**Exercise goal**
Verbatim copy without images: return all of the data as it stands.

**Provided material**
------------
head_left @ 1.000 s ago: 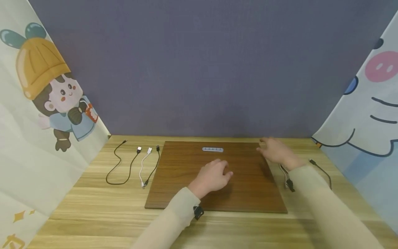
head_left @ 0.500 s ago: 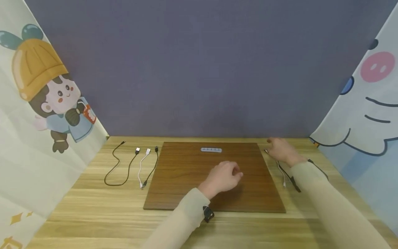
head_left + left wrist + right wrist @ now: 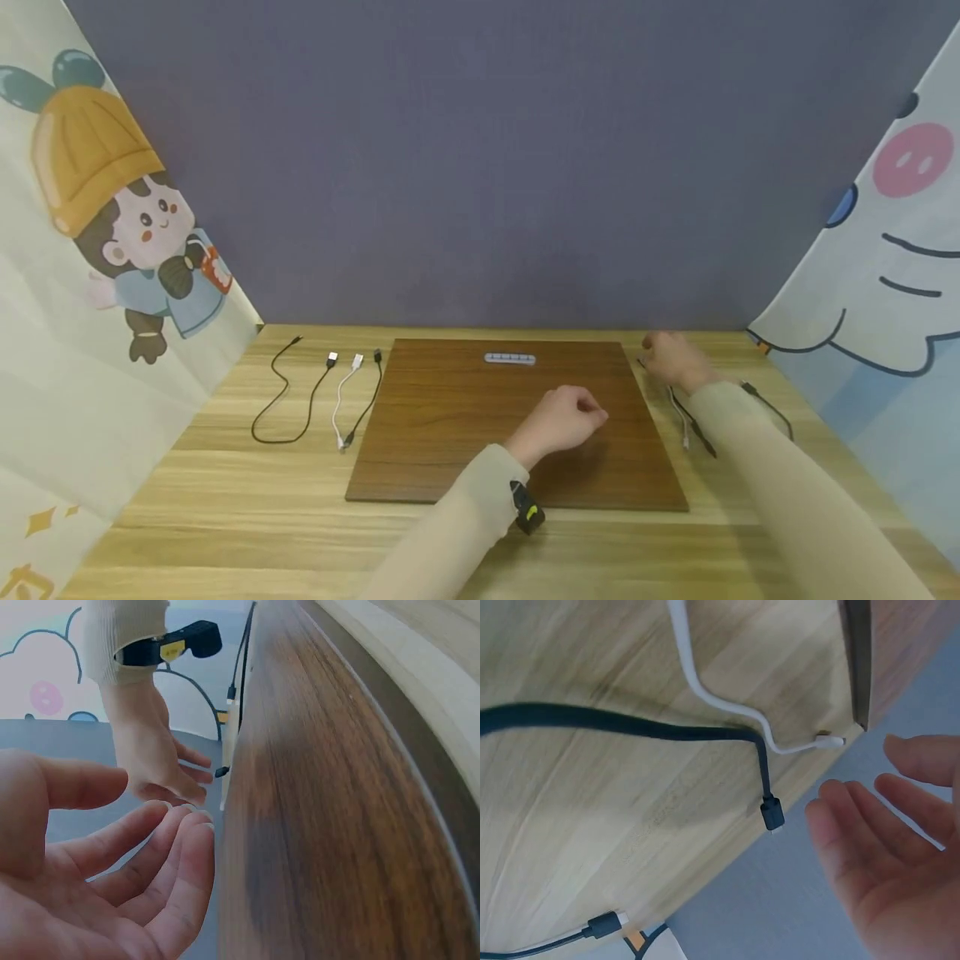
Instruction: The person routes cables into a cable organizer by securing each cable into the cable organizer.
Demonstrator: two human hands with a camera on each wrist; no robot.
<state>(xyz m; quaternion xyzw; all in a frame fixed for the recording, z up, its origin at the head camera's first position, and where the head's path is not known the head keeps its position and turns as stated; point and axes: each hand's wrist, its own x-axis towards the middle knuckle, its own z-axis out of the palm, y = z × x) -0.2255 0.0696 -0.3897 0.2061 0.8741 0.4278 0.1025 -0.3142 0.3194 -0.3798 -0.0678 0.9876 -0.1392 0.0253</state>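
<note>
My left hand [image 3: 562,421] hovers over the dark wooden board [image 3: 442,433]. In the left wrist view its loosely bent fingers [image 3: 187,874] stand apart from the thumb, with nothing between them. Past the board's right edge, my right hand [image 3: 675,362] is above the far ends of a white cable [image 3: 727,705] and a black cable [image 3: 645,729]. Its fingers [image 3: 840,840] and thumb are spread apart, beside the black cable's plug and the white one's tip, holding neither. A pale slotted cable clip strip [image 3: 510,359] lies near the board's far edge.
Left of the board lie a long black USB cable [image 3: 279,442], a short white cable [image 3: 337,408] and a short black cable [image 3: 367,410]. Another black cable [image 3: 772,406] is at the far right. A dark grey panel [image 3: 480,167] stands behind the table.
My left hand has moved to the right over the board. The right hand has shifted right, from the board's far right corner to above the cables there, then stayed nearly still.
</note>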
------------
**Reply**
head_left @ 1.000 s ago: 
head_left @ 0.500 s ago: 
head_left + left wrist + right wrist @ now: 
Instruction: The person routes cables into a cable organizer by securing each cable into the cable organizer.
Demonstrator: two human hands with a camera on each wrist; no robot.
<state>(xyz m; quaternion xyzw; all in a frame fixed for the recording, z up, its origin at the head camera's first position, and where the head's path is not known the head keeps its position and turns as stated; point and axes: each hand's wrist, its own x-axis towards the middle knuckle, its own z-axis out of the palm, y = z × x) -0.2255 0.0696 -0.3897 0.2061 0.8741 0.4278 0.1025 -0.3142 0.3194 -0.3798 -0.0678 0.9876 -0.1392 0.0253</state>
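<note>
My left hand [image 3: 562,421] hovers over the dark wooden board [image 3: 442,433]. In the left wrist view its loosely bent fingers [image 3: 187,874] stand apart from the thumb, with nothing between them. Past the board's right edge, my right hand [image 3: 675,362] is above the far ends of a white cable [image 3: 727,705] and a black cable [image 3: 645,729]. Its fingers [image 3: 840,840] and thumb are spread apart, beside the black cable's plug and the white one's tip, holding neither. A pale slotted cable clip strip [image 3: 510,359] lies near the board's far edge.
Left of the board lie a long black USB cable [image 3: 279,442], a short white cable [image 3: 337,408] and a short black cable [image 3: 367,410]. Another black cable [image 3: 772,406] is at the far right. A dark grey panel [image 3: 480,167] stands behind the table.
My left hand has moved to the right over the board. The right hand has shifted right, from the board's far right corner to above the cables there, then stayed nearly still.
</note>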

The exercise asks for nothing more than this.